Your task: Tally every line below where "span" appears, then report the total alone.

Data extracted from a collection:
◇ ◇ ◇ ◇ ◇

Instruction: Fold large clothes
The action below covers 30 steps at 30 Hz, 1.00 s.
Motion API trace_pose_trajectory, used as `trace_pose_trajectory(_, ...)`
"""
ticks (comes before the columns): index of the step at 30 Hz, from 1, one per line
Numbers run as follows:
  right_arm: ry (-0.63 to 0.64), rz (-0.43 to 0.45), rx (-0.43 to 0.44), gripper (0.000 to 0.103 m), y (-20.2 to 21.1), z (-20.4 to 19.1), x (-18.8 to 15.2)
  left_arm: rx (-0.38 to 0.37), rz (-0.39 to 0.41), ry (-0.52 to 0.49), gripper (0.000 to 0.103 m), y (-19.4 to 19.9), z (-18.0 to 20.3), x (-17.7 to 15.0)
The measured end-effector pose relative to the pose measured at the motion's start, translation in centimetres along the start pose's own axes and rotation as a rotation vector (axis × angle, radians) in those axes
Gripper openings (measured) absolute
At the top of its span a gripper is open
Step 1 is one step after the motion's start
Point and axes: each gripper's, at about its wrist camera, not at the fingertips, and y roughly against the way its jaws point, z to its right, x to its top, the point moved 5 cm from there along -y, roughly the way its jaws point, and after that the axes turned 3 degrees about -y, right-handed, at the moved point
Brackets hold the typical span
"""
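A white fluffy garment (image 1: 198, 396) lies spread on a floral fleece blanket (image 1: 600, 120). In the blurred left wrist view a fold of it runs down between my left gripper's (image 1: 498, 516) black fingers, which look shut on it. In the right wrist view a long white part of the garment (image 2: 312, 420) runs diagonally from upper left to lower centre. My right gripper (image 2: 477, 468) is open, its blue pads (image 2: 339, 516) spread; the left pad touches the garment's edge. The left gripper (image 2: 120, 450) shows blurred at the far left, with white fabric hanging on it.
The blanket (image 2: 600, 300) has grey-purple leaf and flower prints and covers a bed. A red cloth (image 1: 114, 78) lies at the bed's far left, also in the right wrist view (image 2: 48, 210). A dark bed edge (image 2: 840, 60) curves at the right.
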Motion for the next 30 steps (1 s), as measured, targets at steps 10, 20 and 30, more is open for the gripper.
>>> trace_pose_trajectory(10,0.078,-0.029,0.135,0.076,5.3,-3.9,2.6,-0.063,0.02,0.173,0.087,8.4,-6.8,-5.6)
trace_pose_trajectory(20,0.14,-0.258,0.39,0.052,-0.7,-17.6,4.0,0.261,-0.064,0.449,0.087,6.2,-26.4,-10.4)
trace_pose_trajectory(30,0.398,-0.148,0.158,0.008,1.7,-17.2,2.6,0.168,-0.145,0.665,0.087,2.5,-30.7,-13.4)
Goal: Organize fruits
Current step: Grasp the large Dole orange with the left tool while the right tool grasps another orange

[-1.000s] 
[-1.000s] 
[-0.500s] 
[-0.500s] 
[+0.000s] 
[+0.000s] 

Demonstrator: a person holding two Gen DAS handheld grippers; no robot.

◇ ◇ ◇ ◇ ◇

Solution: 2